I have a file with an "X" number of names, i need to match each of those names against another file and see if said name is amongst them, but written in a different way ("Verizon" -> "Verizon LTD").
I was doing this with a the "Fuzzy Lookup" interop on the visual studio 2008, and was getting a good result.
Now I'm trying to implement the LevenshteinDistance method to achieve this result, so that the method iterates the name i need against the other file with the full list, and returns the name which has the best score/ probability of being the same.
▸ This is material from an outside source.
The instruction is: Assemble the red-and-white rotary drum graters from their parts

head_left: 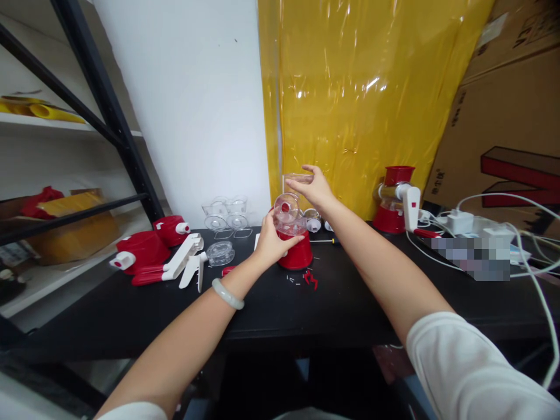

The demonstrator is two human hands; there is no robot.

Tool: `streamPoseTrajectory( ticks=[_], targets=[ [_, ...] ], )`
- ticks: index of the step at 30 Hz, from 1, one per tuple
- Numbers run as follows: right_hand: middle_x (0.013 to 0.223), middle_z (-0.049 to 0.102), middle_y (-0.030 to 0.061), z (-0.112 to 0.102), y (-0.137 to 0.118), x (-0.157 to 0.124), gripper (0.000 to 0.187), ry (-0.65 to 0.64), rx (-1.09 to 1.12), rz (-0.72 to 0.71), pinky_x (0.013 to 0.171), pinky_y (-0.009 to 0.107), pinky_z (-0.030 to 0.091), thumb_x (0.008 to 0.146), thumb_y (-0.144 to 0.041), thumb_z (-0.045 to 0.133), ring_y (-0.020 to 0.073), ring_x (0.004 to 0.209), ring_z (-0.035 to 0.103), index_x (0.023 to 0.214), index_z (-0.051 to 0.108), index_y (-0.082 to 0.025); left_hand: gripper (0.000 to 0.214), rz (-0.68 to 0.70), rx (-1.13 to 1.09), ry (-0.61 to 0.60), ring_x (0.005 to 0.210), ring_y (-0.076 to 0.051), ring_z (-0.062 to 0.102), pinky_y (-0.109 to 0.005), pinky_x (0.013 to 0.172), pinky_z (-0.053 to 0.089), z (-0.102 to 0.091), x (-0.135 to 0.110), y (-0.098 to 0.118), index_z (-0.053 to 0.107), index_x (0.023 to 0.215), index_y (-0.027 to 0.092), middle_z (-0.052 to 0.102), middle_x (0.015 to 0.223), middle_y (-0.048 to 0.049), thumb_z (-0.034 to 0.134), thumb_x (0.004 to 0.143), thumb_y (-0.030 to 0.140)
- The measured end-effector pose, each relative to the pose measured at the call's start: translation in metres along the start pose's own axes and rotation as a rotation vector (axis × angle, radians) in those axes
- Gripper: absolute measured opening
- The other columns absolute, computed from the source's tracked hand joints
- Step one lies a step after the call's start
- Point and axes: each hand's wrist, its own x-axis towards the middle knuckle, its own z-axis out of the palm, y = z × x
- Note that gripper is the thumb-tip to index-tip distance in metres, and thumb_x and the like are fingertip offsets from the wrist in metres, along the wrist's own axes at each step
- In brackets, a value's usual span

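A rotary grater body stands upright on the black table, with a red base [297, 256] and a clear plastic housing [287, 209] above it. My left hand [275, 242] wraps round its left side where the clear part meets the red base. At the top, my right hand [317, 188] grips a clear plastic hopper [296, 177] between thumb and fingers. The hopper is directly above the housing; whether it is seated there I cannot tell. Small red plastic pieces [311, 281] and several screws [291, 279] lie in front of the base.
To the left are red grater bases [142, 249], white crank handles [189, 268] and clear parts [221, 252]. Clear hoppers [225, 213] stand at the back. A screwdriver [326, 241] lies behind my right forearm. An assembled grater [389, 201] and white cables [441, 262] are right.
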Motion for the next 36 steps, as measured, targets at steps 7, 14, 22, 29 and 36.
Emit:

The code I'm using is the following:
public static int LevenshteinDistance(string src, string dest)
{
int[,] d = new int[src.Length + 1, dest.Length + 1];
int i, j, cost;
for (i = 0; i <= src.Length; i++)
{
d[i, 0] = i;
}
for (j = 0; j <= dest.Length; j++)
{
d[0, j] = j;
}
for (i = 1; i <= src.Length; i++)
{
for (j = 1; j <= dest.Length; j++)
{
if (src[i - 1] == dest[j - 1])
cost = 0;
else
cost = 1;
d[i, j] = Math.Min(Math.Min(d[i - 1, j] + 1, d[i, j - 1] + 1), d[i - 1, j - 1] + cost);
}
}
return d[src.Length, dest.Length];
}
public static List<string> Search(string word, List<string> wordList, double fuzzyness)
{
List<string> foundWords = new List<string>();
foreach (string s in wordList)
{
// Calculate the Levenshtein-distance:
int levenshteinDistance =
LevenshteinDistance(word.ToUpper(), s.ToUpper());
// Length of the longer string:
int length = Math.Max(word.Length, s.Length);
// Calculate the score:
double score = 1.0 - (double)levenshteinDistance / length;
// Match?
if (score >= fuzzyness)
{
foundWords.Add(s);
}
}
return foundWords;
}
The following example is a test I ran in which the word we wanted to match was "ILCA INC", we ran it as follows:
Similarity set: >= 0.77
List of words for search "ILCA" 0.5 aprox --> This is the result we got with the VS2008 "Fuzzy Lookup". "ICE INC" 0.77 aprox --> This is the one brought by my code.
I would be really greatful if I could get any input on this subject, I'm having trouble getting this app to arrive to the same result at which the "Fuzzy Lookup" does.
Let me know if there is any more information I can provide, or if I have expressed my question wrong.